== Provided records
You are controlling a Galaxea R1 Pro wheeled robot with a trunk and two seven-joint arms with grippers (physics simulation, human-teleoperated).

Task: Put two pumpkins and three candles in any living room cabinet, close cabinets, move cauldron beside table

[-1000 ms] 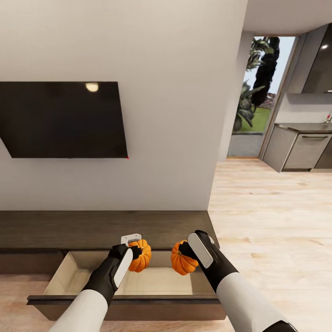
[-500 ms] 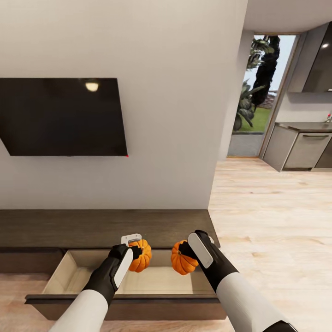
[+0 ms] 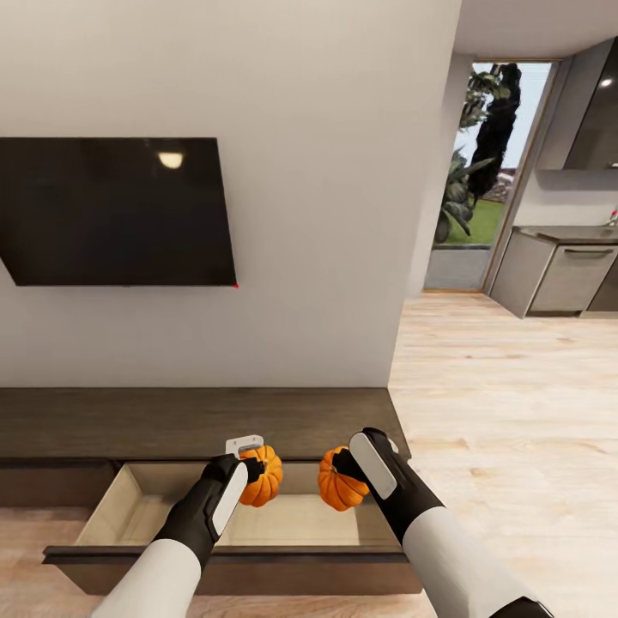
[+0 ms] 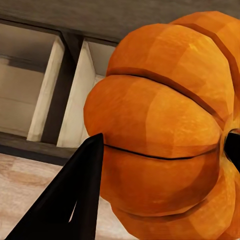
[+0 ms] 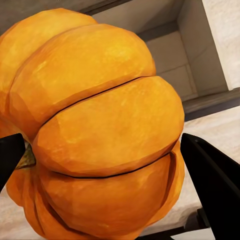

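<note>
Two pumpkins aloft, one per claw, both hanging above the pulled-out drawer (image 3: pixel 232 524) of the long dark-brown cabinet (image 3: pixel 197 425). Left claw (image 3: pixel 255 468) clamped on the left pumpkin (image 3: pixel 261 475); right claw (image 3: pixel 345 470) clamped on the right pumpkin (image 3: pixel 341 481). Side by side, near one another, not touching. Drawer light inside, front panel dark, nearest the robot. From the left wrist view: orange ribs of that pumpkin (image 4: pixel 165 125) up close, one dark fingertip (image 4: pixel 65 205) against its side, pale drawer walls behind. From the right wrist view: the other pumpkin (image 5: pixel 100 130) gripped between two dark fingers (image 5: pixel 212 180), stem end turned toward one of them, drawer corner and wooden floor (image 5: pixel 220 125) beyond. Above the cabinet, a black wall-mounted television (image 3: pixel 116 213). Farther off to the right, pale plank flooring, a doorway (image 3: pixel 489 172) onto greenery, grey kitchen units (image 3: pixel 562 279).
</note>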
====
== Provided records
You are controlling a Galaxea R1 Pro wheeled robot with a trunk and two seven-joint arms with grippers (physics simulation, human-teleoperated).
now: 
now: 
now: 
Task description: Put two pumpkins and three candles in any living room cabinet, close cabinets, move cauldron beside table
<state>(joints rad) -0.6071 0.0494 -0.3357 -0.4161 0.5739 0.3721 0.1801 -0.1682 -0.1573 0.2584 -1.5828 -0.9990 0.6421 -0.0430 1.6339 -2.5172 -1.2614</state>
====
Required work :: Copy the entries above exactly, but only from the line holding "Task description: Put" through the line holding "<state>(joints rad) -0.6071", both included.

Response for this exercise ::
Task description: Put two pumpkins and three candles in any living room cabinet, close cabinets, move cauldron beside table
<state>(joints rad) -0.6071 0.0494 -0.3357 -0.4161 0.5739 0.3721 0.1801 -0.1682 -0.1573 0.2584 -1.5828 -0.9990 0.6421 -0.0430 1.6339 -2.5172 -1.2614</state>

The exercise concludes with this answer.